**ABOUT THIS TASK**
Search the listing below for the word "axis", and copy every line in which it turns up.
::: DATA SHOWN :::
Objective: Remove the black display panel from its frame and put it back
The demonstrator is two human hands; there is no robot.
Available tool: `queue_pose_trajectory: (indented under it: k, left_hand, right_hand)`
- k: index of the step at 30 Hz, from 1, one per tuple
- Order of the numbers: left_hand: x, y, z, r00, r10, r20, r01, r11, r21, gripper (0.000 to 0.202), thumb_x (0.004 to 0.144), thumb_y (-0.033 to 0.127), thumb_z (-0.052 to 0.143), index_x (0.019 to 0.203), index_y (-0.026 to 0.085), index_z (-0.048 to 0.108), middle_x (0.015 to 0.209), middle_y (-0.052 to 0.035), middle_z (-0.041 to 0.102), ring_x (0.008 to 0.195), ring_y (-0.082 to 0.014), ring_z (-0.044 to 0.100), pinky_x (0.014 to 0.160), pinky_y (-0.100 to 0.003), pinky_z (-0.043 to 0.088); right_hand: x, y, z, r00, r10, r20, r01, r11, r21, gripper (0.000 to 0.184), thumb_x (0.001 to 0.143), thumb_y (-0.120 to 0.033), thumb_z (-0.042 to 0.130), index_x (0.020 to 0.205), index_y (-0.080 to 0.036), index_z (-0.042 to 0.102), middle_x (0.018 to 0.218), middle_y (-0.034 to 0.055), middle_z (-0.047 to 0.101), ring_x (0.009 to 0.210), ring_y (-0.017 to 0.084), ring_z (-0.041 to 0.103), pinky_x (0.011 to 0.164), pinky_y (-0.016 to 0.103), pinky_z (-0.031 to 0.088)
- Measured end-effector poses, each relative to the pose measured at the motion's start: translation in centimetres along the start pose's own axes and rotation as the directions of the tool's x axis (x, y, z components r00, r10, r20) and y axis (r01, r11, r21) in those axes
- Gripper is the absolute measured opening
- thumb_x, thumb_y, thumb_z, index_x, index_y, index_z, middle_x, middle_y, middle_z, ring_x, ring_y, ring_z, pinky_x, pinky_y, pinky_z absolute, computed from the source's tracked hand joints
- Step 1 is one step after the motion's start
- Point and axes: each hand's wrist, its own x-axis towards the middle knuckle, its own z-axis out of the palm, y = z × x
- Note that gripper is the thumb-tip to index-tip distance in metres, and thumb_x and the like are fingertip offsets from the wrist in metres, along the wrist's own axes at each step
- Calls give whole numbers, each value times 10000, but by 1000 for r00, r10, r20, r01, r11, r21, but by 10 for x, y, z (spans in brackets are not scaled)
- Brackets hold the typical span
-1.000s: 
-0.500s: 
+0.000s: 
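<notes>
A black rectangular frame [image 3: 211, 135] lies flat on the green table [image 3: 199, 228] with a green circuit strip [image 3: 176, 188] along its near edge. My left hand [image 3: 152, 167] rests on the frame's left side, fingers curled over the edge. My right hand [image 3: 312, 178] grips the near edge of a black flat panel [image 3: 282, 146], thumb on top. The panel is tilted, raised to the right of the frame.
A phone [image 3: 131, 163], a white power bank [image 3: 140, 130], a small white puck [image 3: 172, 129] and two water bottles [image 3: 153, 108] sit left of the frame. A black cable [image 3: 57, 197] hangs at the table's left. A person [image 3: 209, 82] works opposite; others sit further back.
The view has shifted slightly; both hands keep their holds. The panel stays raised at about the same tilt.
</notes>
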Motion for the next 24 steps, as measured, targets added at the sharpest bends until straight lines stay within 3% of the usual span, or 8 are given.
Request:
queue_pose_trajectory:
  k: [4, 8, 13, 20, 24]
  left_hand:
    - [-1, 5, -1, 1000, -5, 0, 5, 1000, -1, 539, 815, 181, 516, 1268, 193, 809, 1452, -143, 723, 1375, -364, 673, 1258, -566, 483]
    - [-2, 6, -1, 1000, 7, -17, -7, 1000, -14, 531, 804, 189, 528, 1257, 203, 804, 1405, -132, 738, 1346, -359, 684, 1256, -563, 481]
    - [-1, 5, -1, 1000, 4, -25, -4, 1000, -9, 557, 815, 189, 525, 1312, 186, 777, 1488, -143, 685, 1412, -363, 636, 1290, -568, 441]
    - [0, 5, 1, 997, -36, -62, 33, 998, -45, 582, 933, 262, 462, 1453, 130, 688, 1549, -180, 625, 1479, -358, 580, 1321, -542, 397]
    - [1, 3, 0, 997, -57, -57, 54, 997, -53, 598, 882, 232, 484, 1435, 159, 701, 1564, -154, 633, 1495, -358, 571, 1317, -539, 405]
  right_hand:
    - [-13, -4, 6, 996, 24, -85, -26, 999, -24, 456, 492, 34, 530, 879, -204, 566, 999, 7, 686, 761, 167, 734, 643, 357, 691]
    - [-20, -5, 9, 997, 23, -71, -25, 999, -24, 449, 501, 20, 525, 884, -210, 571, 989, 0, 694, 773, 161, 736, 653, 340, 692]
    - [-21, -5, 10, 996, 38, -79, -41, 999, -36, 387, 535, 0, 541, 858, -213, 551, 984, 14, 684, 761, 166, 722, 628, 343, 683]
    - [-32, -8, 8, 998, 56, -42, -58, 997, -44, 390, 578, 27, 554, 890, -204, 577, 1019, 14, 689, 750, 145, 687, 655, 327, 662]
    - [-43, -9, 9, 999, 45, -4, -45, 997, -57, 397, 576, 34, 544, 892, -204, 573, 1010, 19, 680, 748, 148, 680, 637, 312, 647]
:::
**SOLUTION FOR THIS PROBLEM**
- Measured end-effector poses, each relative to the pose measured at the motion's start: translation in centimetres along the start pose's own axes and rotation as the directions of the tool's x axis (x, y, z components r00, r10, r20) and y axis (r01, r11, r21) in those axes
- Point and axes: each hand's wrist, its own x-axis towards the middle knuckle, its own z-axis out of the palm, y = z × x

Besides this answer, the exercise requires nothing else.